Introduzione

Un uomo si propone il compito di disegnare il mondo. Trascorrendo gli anni, popola uno spazio con immagini di province, di regni, di montagne, di baie, di navi, d'isole, di pesci, di dimore, di strumenti, di astri, di cavalli e di persone. Poco prima di morire, scopre che quel paziente labirinto di linee traccia l'immagine del suo volto.

Jorge Luis Borges, Epilogo da L'artefice, 1960

mercoledì 30 aprile 2008

La casa postmoderna

La poetica della rovina ha una lunga e nobile tradizione. Trova le sue radici nello spirito romantico e la sua sensibilità nostalgica per un mondo armonioso e pacificato, quello classico, ormai scomparso. Ad essa si lega la riflessione sulla categoria estetica del Sublime in merito al quale, se lo ritrovo, posso anche mettere in rete un piccolo studio che avevo fatto. La progettazione dei giardini nell'Inghilterra dell'800 ha contribuito molto a rendere popolare il gusto per la rovina e per il frammento come materiale di progetto del nuovo, di un paesaggio irregolare e difficilmente razionalizzabile capace di suscitare emozioni, stimolare la fantasia e passioni sopite. Si pensi anche a come le immagini delle esplorazioni dei coevi Grand Tour, che si spingevano sempre più lontano fino a Spalato e a Baalbek, fornissero un repertorio sempre più ricco di suggestioni archeologiche.

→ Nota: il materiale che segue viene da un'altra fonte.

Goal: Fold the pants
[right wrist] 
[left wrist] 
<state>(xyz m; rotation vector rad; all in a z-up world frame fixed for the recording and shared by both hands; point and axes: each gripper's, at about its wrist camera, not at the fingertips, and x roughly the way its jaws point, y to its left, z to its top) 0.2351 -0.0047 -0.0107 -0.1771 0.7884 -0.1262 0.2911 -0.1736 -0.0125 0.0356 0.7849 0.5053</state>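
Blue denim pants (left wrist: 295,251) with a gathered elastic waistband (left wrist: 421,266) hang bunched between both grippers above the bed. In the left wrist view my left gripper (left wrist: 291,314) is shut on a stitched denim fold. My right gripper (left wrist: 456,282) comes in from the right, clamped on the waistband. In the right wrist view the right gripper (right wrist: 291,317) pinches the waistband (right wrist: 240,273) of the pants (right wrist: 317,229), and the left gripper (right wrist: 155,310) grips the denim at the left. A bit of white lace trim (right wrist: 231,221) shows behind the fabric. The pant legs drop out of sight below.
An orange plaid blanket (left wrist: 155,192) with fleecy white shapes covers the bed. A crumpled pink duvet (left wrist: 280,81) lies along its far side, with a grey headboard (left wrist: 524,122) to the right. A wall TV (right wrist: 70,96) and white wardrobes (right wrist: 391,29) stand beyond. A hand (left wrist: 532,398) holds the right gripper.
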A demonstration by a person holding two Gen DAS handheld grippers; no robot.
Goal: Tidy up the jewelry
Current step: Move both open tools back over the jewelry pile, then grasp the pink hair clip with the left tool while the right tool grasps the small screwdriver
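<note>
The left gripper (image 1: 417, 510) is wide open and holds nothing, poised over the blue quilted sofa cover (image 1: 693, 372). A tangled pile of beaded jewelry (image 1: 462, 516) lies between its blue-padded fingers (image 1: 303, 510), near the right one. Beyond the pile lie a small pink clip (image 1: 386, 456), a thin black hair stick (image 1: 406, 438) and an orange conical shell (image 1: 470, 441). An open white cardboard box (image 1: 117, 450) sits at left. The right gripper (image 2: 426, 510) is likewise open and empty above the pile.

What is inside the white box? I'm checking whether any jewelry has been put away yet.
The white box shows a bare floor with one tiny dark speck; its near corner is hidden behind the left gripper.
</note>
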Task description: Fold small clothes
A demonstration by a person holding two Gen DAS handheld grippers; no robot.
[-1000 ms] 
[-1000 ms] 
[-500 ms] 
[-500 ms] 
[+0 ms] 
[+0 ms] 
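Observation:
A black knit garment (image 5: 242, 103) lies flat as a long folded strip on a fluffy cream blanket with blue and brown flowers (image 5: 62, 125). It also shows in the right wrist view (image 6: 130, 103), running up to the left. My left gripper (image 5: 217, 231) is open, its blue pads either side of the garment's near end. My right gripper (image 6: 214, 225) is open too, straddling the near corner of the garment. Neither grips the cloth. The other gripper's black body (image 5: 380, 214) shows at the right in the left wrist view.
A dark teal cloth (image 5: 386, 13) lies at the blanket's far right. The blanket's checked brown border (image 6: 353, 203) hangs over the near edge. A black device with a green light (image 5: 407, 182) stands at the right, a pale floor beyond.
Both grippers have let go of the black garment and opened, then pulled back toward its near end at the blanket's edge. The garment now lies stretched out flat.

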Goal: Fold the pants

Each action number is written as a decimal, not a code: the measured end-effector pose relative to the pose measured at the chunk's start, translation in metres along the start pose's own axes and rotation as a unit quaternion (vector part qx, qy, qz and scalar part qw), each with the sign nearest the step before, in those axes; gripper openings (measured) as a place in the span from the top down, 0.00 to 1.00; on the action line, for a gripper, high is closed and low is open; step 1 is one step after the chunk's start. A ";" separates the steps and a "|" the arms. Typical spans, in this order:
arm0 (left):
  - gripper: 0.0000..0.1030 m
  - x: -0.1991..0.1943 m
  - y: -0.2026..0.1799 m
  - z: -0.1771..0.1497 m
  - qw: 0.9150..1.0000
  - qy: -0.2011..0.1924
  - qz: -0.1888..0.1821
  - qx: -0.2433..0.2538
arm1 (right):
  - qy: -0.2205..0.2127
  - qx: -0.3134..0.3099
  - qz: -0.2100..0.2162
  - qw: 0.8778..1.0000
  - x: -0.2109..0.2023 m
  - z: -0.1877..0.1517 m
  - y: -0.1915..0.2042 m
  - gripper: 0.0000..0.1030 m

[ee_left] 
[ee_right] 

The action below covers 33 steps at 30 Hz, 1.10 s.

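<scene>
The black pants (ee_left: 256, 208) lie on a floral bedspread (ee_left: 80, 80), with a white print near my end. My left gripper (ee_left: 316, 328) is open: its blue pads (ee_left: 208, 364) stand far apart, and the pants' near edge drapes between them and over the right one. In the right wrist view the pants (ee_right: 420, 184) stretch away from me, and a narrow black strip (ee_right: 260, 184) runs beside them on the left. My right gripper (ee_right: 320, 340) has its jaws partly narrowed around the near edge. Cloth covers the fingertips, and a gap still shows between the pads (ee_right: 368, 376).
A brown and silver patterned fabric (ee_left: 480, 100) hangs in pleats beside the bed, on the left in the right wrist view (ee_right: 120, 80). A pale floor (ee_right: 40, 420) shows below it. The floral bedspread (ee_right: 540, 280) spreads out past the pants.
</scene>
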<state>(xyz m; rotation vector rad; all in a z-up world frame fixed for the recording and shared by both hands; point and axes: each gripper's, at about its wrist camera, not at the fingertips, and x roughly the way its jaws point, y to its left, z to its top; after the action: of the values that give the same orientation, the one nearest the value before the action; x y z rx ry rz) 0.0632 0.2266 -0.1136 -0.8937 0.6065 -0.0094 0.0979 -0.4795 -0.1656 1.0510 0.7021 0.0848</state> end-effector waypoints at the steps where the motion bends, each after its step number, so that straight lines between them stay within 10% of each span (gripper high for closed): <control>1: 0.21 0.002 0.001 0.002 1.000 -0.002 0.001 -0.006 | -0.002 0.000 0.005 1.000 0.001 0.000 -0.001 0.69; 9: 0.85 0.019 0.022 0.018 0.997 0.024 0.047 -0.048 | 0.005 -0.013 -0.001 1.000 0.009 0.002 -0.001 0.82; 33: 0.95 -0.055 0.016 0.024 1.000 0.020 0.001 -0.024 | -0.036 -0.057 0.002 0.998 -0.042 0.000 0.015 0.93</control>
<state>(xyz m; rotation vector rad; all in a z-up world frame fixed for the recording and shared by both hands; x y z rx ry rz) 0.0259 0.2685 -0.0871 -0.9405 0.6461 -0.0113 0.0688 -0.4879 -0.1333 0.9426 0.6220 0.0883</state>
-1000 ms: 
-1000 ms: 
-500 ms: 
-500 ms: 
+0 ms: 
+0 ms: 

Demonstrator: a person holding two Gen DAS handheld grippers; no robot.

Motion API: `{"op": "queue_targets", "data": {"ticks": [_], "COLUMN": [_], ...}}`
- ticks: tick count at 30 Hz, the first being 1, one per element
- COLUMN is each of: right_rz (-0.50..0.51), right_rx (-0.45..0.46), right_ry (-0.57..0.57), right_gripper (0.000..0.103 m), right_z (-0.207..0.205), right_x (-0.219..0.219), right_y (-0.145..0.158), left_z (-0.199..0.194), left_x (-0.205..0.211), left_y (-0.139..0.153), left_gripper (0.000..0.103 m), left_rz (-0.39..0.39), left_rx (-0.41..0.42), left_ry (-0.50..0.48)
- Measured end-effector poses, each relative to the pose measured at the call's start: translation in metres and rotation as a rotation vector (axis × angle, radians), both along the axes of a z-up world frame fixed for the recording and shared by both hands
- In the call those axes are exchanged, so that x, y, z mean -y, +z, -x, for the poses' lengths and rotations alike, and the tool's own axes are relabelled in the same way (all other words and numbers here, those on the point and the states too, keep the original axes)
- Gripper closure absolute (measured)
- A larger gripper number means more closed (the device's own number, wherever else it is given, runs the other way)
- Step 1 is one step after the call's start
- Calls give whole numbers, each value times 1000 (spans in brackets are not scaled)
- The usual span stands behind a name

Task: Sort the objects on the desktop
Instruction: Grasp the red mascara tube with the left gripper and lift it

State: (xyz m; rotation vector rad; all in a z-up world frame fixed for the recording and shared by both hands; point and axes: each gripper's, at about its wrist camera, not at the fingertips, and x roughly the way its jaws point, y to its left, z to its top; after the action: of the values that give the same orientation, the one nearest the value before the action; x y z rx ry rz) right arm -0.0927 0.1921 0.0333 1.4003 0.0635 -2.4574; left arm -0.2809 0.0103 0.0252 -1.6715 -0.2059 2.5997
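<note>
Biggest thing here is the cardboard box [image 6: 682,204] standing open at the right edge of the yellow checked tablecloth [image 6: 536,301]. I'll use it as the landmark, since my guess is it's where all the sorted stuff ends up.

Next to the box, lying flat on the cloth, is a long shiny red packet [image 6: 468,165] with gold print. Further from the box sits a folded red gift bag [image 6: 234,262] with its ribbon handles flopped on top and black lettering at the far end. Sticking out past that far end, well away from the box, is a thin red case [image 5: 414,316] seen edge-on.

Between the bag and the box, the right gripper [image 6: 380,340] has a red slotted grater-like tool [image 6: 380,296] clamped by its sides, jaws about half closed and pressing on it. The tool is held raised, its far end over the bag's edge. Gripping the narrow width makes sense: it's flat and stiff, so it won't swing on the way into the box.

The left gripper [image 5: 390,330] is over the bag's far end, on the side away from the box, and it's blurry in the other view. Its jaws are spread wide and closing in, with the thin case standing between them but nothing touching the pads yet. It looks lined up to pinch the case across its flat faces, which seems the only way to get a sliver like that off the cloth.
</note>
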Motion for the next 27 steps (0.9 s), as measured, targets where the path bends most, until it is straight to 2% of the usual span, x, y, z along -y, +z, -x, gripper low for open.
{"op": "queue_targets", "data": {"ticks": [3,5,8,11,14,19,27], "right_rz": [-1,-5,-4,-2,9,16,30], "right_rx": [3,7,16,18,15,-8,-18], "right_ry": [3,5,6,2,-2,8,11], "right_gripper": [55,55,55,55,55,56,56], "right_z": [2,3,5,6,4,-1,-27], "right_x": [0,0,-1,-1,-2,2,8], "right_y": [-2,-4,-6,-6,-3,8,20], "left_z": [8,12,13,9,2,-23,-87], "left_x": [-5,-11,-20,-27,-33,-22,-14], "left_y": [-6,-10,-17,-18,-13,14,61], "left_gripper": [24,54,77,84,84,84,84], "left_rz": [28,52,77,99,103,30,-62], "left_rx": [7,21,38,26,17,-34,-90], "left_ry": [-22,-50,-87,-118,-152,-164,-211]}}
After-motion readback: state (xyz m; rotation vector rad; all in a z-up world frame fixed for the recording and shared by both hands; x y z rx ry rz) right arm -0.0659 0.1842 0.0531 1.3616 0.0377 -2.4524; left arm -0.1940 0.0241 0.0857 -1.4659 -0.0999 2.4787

Questa è stata la prima suggestione che ho avuto della casa che ci fermiamo ad osservare. Chiarisco subito che questa è una suggestione in parte condizionata dal tentativo di trovare un padre nobile dell'edificio. Non credo che l'architetto si sia inserito nel solco di questa tradizione ma che si sia nutrito molto di più dello stile, o pensiero, Postmoderno. Che cioè, come molti suoi colleghi a partire dagli anni '60-'70 del secolo scorso, si sia voluto tener libere le mani da vincoli stilistici (anche piuttosto pesanti e restrittivi nell'ambito del Movimento Moderno) e attingere un pò qua ed un pò là da tradizioni e culture diverse. Personalmente non apprezzo molto questo processo di composizione che spesso porta a decontestualizzare elementi formali per utilizzarli come adesivi da apporre a piacimento, progettando in stile o, meglio, in stili. Proprio quello che si definisce kitsch. E' chiaro che io e l'architetto di questa casa intendiamo la composizione architettonica in due modi diversi. Anche il fatto che faccia urtare in maniera quasi casuale i corpi e che denunci la disarmonia delle parti nel tutto con l'uso accentuato dei colori denucia che non sono certo i concetti di armonia, economia dei mezzi espressivi, ordine e chiarezza compositiva a dettare le linee guida del progetto.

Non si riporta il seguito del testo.